In his book The Making of the Fittest: DNA and the Ultimate Forensic Record of Evolution, Carroll discusses the use of genetic markers such as LINEs and SINEs (long and short interspersed elements, respectively) to reconstruct evolutionary relationships. He concludes:
biologists have sufficient forensic evidence to determine species' kinship beyond any doubt. 
Similarly, Myers derives similar certainty from the fossil evidence:
The evolution of whales is also a matter of fact and evidence. We have the fossils; we can see a pattern of change across geological time, from those hooved terrestrial quadrupeds to flippered ambush predators adapted to living in the shallows to four-flippered, paddle-tailed swimmers to obligate water-dwellers with flukes and no hind limbs, with many stages in between. It is a beautiful and strongly-supported example of macroevolutionary change. So yes, we believe it — you'd have to be blind to ignore the testimony of the rocks.
Fallacy #1: Affirming the consequent
These types of truth claims are consistent in the evolution genre. The first, and most important fallacy is that these arguments affirm the consequent. This fallacy states that if P implies Q, then Q implies P. For instance, if a theory predicts that it will rain next Tuesday, that does not mean that if it rains on Tuesday the theory is true. But this is precisely the logic of evolution. If evolution is true then we expect fossil sequences and genetic similarities to fall into the expected evolutionary patterns.

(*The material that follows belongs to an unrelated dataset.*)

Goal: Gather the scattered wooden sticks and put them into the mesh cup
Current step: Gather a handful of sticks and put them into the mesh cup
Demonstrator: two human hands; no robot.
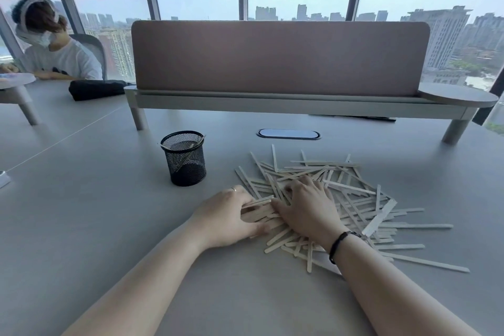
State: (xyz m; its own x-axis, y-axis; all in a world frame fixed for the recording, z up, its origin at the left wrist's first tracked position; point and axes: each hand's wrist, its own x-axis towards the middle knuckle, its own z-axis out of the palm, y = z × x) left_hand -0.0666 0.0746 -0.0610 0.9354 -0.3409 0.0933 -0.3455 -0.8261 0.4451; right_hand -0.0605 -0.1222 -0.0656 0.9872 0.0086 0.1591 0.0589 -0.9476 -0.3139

Evolutionists such as Carroll and Myers have found such patterns in the fossil and molecular data and claim, as above, that they prove evolution to be true.
Fallacy #2: Confirmation bias
A common motif in the evolution genre is the elevation of confirming evidence. As in the examples above, the patterns that fit the evolutionary expectations are touted as proof texts. But there are plenty of evidential problems as well. Often these problems are in the same data in which the evolutionists find their persuasive patterns. Yes, many fossils fall into the expected pattern, but many do not. Likewise for the molecular data. These uncooperative data are often not considered when evolutionists formulate their proofs of why evolution is a fact. This fallacy is known as confirmation bias.
Fallacy #3: Evidence denial
Because there is so much uncooperative data, evolutionary expectations have become quite flexible. In fact, sometimes it is difficult to identify just what constitutes the expected evolutionary pattern. In the fossil record, for instance, increasing complexity, decreasing complexity, rapid appearance, trees, bushes, diversity explosions, stasis for eons can all fit within evolution's broad and flexible imagination of what natural forces can do. Therefore, when evolutionists find great significant in evidences that fulfill some particular evolutionary pattern, they are ignoring the many other patterns that evolution also expects.
Evolutionists consistently make eye-brow raising claims. Evolution, they say, is a fact beyond any shadow of a doubt, as obvious as gravity, and so forth. These claims are perceived to have the full faith and backing of modern science. But they do not. Behind such unbelievable claims is, not surprisingly, any number of logical fallacies that cannot stand up to even modest scrutiny.